Out of our compression/decompression tool tests, 7-zip is the most requested and comes with a built-in benchmark. For our test suite, we’ve pulled the latest version of the software and we run the benchmark from the command line, reporting the compression, decompression, and a combined score.

It is noted in this benchmark that the latest multi-die processors have very bi-modal performance between compression and decompression, performing well in one and badly in the other. There are also discussions around how the Windows Scheduler is implementing every thread. As we get more results, it will be interesting to see how this plays out.

Please note, if you plan to share out the Compression graph, please include the Decompression one. Otherwise you’re only presenting half a picture.

7-Zip 1805 Compression7-Zip 1805 Decompression7-Zip 1805 Combined

Both the 9900KS settings perform identically here, however the Compression test shows a performance regression compared to the standard 9900K. It does make me wonder if there are additional differences between the two chips (such as an internal clock).

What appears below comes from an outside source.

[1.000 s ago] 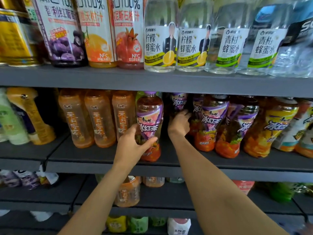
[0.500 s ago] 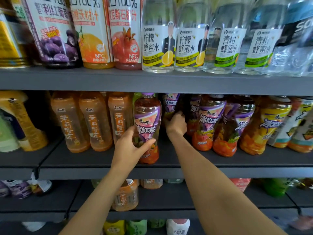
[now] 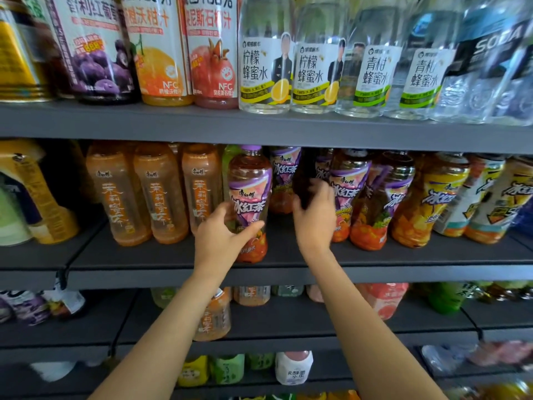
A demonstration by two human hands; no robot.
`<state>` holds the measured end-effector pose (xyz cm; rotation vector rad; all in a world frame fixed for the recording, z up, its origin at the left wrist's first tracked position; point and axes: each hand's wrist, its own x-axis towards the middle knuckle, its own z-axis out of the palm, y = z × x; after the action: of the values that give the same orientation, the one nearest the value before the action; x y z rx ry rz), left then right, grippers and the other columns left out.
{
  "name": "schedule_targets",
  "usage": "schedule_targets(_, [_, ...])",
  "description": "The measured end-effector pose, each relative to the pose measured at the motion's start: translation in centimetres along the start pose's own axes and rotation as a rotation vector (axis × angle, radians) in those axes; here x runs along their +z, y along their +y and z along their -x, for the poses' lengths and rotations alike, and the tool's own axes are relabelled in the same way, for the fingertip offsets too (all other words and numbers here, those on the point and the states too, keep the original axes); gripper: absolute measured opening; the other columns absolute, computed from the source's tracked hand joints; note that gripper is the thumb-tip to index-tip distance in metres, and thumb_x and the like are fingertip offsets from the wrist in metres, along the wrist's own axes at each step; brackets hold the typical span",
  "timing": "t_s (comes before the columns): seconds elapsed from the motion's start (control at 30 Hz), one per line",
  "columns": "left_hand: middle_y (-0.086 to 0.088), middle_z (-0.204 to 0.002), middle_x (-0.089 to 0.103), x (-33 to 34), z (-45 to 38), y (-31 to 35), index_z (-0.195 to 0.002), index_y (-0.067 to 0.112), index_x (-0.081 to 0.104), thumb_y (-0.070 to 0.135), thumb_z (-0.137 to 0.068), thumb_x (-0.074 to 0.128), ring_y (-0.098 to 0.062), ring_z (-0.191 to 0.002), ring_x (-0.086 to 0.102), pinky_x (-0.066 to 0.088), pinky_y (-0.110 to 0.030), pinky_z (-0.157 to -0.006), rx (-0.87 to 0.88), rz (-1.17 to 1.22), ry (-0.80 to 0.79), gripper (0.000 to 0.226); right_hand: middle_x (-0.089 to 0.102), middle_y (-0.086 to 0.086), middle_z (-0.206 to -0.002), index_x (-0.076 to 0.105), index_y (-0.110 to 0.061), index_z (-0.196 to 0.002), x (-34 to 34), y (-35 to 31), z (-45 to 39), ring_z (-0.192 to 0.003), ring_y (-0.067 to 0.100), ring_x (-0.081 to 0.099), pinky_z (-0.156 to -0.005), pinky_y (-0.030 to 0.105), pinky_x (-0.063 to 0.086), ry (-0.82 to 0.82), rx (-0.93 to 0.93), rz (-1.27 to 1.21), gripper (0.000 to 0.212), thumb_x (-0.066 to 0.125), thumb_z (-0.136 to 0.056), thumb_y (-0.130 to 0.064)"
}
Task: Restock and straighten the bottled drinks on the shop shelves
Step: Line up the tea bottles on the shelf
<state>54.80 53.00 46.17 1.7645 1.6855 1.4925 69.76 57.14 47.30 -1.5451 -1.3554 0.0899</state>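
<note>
Left hand (image 3: pixel 220 241) grips the purple-labelled tea bottle (image 3: pixel 250 194) low down — right hand's (image 3: pixel 315 215) grip too blurred to tell.

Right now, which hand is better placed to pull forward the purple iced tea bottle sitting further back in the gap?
Right. The right hand is already reaching into the gap beside the rear purple bottle, while the left hand grips the front purple bottle at the shelf edge.

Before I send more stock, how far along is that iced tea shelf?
Done: the pale orange tea bottles stand in an even row. In hand: the left hand grips the front purple-label bottle; the right hand reaches behind, its grip blurred. Left: the leaning purple and yellow bottles.
</note>
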Motion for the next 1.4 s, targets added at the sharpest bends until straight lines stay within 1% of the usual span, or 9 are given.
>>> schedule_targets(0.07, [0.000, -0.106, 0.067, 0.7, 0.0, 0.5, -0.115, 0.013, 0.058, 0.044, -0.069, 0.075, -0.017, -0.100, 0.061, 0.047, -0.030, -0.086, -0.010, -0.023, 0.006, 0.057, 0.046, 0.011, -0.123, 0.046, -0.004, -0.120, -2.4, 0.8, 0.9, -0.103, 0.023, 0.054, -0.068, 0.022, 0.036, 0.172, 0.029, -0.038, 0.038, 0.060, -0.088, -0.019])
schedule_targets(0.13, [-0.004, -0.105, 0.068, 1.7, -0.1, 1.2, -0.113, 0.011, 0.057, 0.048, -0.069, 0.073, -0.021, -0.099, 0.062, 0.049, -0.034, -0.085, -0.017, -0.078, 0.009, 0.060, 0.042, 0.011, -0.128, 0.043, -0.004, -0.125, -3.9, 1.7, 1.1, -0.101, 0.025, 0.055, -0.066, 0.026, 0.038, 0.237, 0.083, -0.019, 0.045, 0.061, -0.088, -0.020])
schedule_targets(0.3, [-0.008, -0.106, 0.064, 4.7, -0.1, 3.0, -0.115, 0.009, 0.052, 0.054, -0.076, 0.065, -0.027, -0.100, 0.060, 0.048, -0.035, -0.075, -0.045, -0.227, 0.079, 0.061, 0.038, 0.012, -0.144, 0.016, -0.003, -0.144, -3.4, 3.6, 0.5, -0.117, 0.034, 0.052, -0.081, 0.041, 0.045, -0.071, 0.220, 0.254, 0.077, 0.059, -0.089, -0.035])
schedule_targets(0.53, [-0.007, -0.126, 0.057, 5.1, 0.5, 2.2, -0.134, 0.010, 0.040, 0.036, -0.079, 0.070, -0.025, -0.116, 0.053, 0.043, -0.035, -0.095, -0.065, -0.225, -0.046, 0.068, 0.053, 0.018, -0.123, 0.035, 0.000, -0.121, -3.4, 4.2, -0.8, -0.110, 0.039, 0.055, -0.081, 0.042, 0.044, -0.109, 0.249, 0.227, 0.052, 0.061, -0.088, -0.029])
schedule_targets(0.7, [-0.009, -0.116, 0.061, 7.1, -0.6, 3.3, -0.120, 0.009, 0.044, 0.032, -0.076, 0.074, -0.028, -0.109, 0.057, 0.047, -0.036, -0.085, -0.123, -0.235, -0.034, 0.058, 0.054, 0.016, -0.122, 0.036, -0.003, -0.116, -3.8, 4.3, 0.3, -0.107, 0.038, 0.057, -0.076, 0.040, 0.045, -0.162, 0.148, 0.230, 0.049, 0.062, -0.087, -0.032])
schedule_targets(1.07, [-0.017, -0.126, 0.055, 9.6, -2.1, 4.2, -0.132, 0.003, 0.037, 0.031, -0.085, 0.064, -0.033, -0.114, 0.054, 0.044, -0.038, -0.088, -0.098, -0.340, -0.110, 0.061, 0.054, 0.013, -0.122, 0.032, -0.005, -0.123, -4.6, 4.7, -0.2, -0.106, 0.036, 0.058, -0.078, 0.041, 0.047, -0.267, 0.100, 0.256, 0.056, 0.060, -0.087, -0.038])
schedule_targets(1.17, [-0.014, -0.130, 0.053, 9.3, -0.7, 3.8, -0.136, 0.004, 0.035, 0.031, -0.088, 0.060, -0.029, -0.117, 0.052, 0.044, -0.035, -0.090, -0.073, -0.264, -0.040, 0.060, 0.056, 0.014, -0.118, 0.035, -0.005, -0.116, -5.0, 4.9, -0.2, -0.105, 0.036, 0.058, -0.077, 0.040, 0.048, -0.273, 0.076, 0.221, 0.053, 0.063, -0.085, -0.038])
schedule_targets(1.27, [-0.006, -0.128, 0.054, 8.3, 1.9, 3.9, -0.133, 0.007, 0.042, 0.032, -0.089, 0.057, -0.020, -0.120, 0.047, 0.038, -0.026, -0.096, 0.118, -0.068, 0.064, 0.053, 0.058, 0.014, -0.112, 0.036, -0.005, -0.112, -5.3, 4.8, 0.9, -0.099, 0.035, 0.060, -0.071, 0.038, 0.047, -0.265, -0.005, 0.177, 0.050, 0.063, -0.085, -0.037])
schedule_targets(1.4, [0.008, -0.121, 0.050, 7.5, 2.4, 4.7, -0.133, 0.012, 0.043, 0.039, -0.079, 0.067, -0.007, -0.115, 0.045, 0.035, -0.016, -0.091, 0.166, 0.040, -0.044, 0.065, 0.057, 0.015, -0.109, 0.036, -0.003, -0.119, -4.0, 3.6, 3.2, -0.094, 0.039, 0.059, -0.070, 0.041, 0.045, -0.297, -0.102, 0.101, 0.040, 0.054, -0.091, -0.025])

WinRAR 5.60b3: Archiving Tool

My compression tool of choice is often WinRAR, having been one of the first tools a number of my generation used over two decades ago. The interface has not changed much, although the integration with Windows right click commands is always a plus. It has no in-built test, so we run a compression over a set directory containing over thirty 60-second video files and 2000 small web-based files at a normal compression rate.

WinRAR is variable threaded but also susceptible to caching, so in our test we run it 10 times and take the average of the last five, leaving the test purely for raw CPU compute performance.

WinRAR 5.60b3

AES Encryption: File Security

A number of platforms, particularly mobile devices, are now offering encryption by default with file systems in order to protect the contents. Windows based devices have these options as well, often applied by BitLocker or third-party software. In our AES encryption test, we used the discontinued TrueCrypt for its built-in benchmark, which tests several encryption algorithms directly in memory.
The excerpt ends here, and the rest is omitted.